--- Assignment ---
Copy the data below. Keep every line exactly as it is.

--- Provided data ---
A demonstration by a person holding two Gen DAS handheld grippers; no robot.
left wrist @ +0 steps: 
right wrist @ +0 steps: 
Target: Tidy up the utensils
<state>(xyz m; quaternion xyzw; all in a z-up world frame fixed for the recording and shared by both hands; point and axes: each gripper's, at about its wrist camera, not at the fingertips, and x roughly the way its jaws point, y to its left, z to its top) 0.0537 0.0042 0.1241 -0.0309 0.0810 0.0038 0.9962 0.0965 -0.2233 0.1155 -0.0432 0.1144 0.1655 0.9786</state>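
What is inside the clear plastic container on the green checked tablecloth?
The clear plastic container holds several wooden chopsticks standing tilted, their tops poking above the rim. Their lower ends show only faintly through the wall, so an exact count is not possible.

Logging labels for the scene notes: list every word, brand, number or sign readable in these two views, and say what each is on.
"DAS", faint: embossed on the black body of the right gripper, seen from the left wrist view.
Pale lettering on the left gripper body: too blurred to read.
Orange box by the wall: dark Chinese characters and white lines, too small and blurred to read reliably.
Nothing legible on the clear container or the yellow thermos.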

--- The answer ---
A demonstration by a person holding two Gen DAS handheld grippers; no robot.
left wrist @ +0 steps: 
right wrist @ +0 steps: 
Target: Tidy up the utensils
<state>(xyz m; quaternion xyzw; all in a z-up world frame fixed for the recording and shared by both hands; point and axes: each gripper's, at about its wrist camera, not at the fingertips, and x roughly the way its jaws point, y to its left, z to its top) 0.0537 0.0042 0.1241 -0.0309 0.0810 0.0038 0.9962 0.0965 -0.2233 0.1155 -0.0432 0.1144 0.1655 0.9786</state>
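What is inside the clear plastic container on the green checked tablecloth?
The clear plastic container holds several wooden chopsticks standing tilted, their tops poking above the rim. Their lower ends show only faintly through the wall, so an exact count is not possible.

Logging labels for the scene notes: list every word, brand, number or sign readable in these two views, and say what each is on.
"DAS", faint: embossed on the black body of the right gripper, seen from the left wrist view.
Pale lettering on the left gripper body: too blurred to read.
Orange box by the wall: dark Chinese characters and white lines, too small and blurred to read reliably.
Nothing legible on the clear container or the yellow thermos.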

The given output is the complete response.